A principal reivindicação de vocês são as refeições? Vocês querem café da manhã, almoço e janta?

O valor de mercado desses aplicativos está baseado na falta de vínculo empregatício. No dia em que eles tiverem que reconhecer o vínculo empregatício, o valor de mercado deles vai cair. O vínculo empregatício está contra o capitalismo neste momento, igual a mim. Eu e o vínculo empregatício “tamo na mesma bala” (risos). Para os trabalhadores viverem melhor, os aplicativos têm que ganhar menos, entende? Isso eu aprendi! São interesses opostos. O trabalhador não pode ser amigo do aplicativo. Meus amigos comunistas tão me dizendo que é “luta de classes”. Então é isso mesmo!

Mas é muito difícil conseguir esse vínculo agora. Neste momento, a gente precisa ter algumas coisas garantidas. E a primeira delas é o direito à alimentação. Os jornalistas se espantam quando eu digo que nossa única reivindicação são as refeições. Eles não entendem que um prato de comida diz muita coisa. Se você parar para pensar, muita coisa gira em torno de um prato de comida. É muito triste a gente trabalhar levando comida nas costas, se estamos com a barriga completamente vazia.

TRABALHADORES ANTIFASCISTAS – Entregadores declaram ser contra a tentativa de golpe fascista do governo Bolsonaro no mesmo período em que se espalhou a luta antifascista pelo país. (Foto: Reprodução/ATS)
E como surgiu a ideia de construir o movimento antifascista entre os entregadores?

Ah, quando surgiu esse movimento no mundo todo, com o Trump dizendo que antifa era terrorista, ao mesmo tempo em que eu estava vendo os corintianos indo pra pista lutar por democracia, eu pensei que aí tinha uma brecha. Essas ideias estavam me chamando. Eu sei o que é fascismo. Fascismo é um poder maior que oprime poderes menores, não dando chance de todo mundo trabalhar. Os aplicativos são o exemplo de fascismo na prática. Não tem diálogo com o aplicativo, a gente dialoga com um robô, mano. Se não tem diálogo, é fascismo. Eu sou contra isso, então eu sou antifascista. Eu acho que criar os Entregadores Antifascistas foi a melhor maneira que encontramos de separar o joio do trigo.

Tem muito entregador que é bolsonarista. A gente não quer andar junto com esse pessoal. A gente tem que aumentar o movimento de maneira saudável. Tanto o fascismo quanto o racismo, o machismo e a homofobia são galhos da mesma árvore, que é o capitalismo. E depois tem os frutos. Qual é o fruto do fascismo? O Bolsonaro. E a gente não tem que arrancar só o fruto, nós temos que cortar a árvore.

Além de trabalhadores, vocês se consideram políticos?

Nós somos políticos de rua.

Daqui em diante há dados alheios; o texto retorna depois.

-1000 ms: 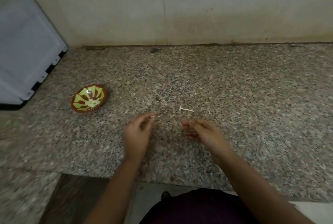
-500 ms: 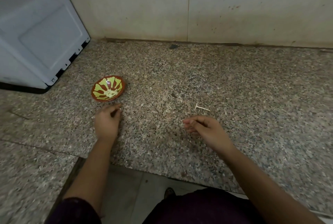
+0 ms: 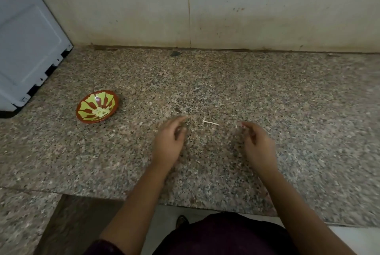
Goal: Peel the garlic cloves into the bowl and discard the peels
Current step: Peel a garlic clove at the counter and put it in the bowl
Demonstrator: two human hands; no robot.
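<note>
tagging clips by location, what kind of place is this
Probably a home kitchen: a speckled granite countertop meets a stained wall, a painted bowl holds what looks like peeled garlic, and a white appliance stands at the left.

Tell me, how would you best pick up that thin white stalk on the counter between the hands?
I'd pinch the stalk across its thin shaft, near the middle, coming straight down from above. It lies flat on the counter, so nothing slips under it, and the shaft runs left to right, so fingers close from its near and far sides.
</note>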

Os ricos demonizaram a política. Porque queriam se vender como gestores, dizendo que não eram políticos. E o que aconteceu?! Os ricos dominaram a política. Através da grande mídia, que é deles. Tudo que o rico cria é para ele. O rico não criou a polícia para proteger o pobre, criou para ele. A faculdade, o rico também criou para ele. E isso não pode continuar. Nós queremos unir a política de rua com a política sindical, com a política institucional, mas sabendo que a política de rua tem que controlar a política institucional e não o contrário.

Eu não quero ser político institucional, mas tem quem queira. Então eu digo para essas pessoas para virem primeiro ser políticos de rua, fazer o que nós estamos fazendo. Qual a nossa reivindicação? Comida, comida e comida. Somos políticos de rua. Se falta comida na minha casa, eu fico maluco, irmão. As pessoas não conseguem ver que a luta por um prato de comida é uma luta mais ampla. É pra empoderar o trabalhador, é pra que a gente tenha liberdade, morô? Não dá ara acordar no seu lençol de seda e dizer que agora quer ser político. O Brasil não é lençol de seda.

O nosso jornal é vendido nos trens, pessoas que às vezes nem internet têm. O que você teria a dizer para essas pessoas?

Ah, mano, me chama quando vocês forem vender. Eu quero ir um dia junto. No trem vão estar os pais e as mães dos entregadores. Eu quero falar com eles diretamente também. Eu gosto de dar uma “orelhada” nos pais dos moleques também (risos).